Cansado en fin de los numerosos desprecios de su señora, el poeta hace aquí el juramento de no volver á amar.
Mucho y por mucho tiempo he sufrido: tu perfidia ha puesto á prueba mi paciencia. ¡Huye de mi fatigado corazon, vergonzoso amor! Esto es hecho, me he sustraido al yugo, y he quebrantado mis cadenas: estos hierros que llevé sin vergüenza, tengo vergüenza al presente de haberlos llevado. Triunfo y pisoteo al Amor vencido. Es muy tarde, es verdad, que el bochorno me sube á la cara. ¡Vamos, valor y energía! Estos males tendrán un dia su recompensa. Los enfermos han debido frecuentemente su curacion á los venenos más amargos.
¡Qué! ¡yo he podido, yo, despues de tantas humillaciones, olvidarme hasta el punto de dormir en el suelo de tu puerta! ¡Qué! ¡yo he podido, yo, para no sé cuál amante que tú estrechabas entre tus brazos, hacerme, como un esclavo, el guardian de la casa que me estaba cerrada! Yo mismo lo he visto salir fatigado de tu casa, con el paso de un veterano gastado por el servicio. Aun he sufrido menos de verlo que de ser visto. ¡Ojalá semejante afrenta sea reservada para mis enemigos!
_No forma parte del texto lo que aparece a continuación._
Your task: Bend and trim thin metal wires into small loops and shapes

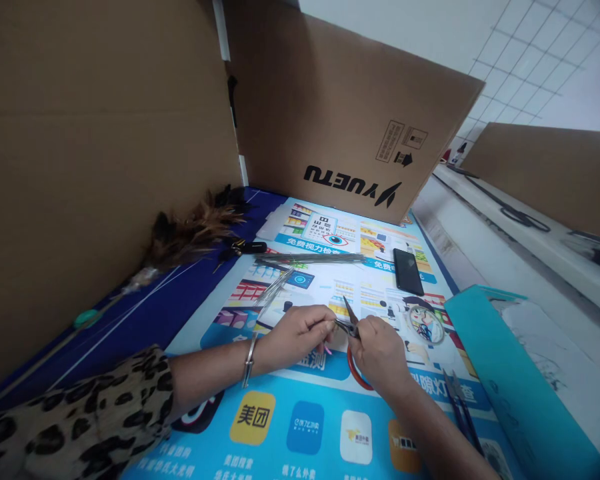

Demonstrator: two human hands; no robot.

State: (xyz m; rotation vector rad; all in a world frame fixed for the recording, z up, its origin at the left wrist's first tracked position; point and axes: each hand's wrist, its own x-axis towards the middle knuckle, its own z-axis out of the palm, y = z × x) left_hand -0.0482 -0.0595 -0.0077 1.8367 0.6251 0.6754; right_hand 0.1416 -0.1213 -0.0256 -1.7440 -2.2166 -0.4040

¿Cuándo has paseado tú sin encontrarme á tu lado, á mí, tu guardian, á mí, tu amante, á mí, tu inseparable compañero? mucho agradabas á las gentes, acompañada por mí; y mi amor te ha valido buen número de amantes. ¿Por qué recordaré los vergonzosos engaños de tu mentirosa lengua, y los dioses testigos de tantos juramentos violados para perderme? ¿Por qué diré aquellas señas de inteligencia, dirigidas durante la corrida, á jóvenes amantes, y aquellos términos convencionales para disfrazar el sentido de nuestras palabras? Un dia se me dijo que ella estaba enferma: yo corro á su casa enteramente perdido, enteramente fuera de mí; llego y no estaba enferma para mi rival.
Vé ahí, sin hablar de otras muchas, las afrentas que he tenido que sufrir frecuentemente. Busca hoy dia otro que pueda soportarlas en mi lugar. Ya mi popa, adornada de una corona votiva, vé, sin conmoverse, el fracaso de las olas que se levantan tras ella. Basta de caricias y de palabras otras veces poderosas: es trabajo perdido: no soy tan loco como lo fuí. Siento luchar en mi corazon, muy lijero y diversamente agitado, el amor á la vez y el ódio: y si no me engaño es el amor quien le enoja. Yo aborreceré, si puedo; si no yo amaré únicamente mi defendido cuerpo. El toro tampoco ama el yugo: lo aborrece y sin embargo lo lleva.
Huyo de su perfidia: su belleza es la que vuelve mis pasos hácia atrás. Aborrezco los vicios de su alma; amo los hechizos de su cuerpo. Así yo no puedo vivir ni sin tí, ni contigo; y yo mismo no sé lo que deseo. Yo querria que tú fueses ó menos bella ó menos pérfida. Tantos hechizos se aunan mal con tanta perversidad. Tu conducta escita el ódio, tu belleza encomienda al amor. ¡Desgraciado soy! sus atractivos pueden más que sus defectos.
Perdóname, yo te conjuro por los derechos de aquella cama que nos fué comun, por todos los dioses (¡pudiesen frecuentemente dejarse engañar por tí!), por tu semblante que adoro como una divinidad poderosa, por tus ojos que han cautivado los mios: como sea, siempre serás mi amiga. Escoje solamente si quieres que te ame por gusto ó por fuerza. ¡Ah! despleguemos cuanto antes las velas y aprovechemos los vientos favorables; porque á pesar de mis esfuerzos, no me veria yo menos obligado á amar.
ELEGIA DUODÉCIMA.
ARGUMENTO.
Siente que sus escritos hayan dado demasiado á conocer á su bella.
Decidme, lúgubres aves, ¿qué dia fué aquel en que no me augurásteis sino amores desgraciados? ¿Qué astro supondré sea hostil á mis deseos? ¿Qué dioses debo acusar de hacerme la guerra? Aquella que no há mucho se llamaba toda mia; aquella de quien fuí el primero y solo amante, temo no poseerla sino con mil rivales.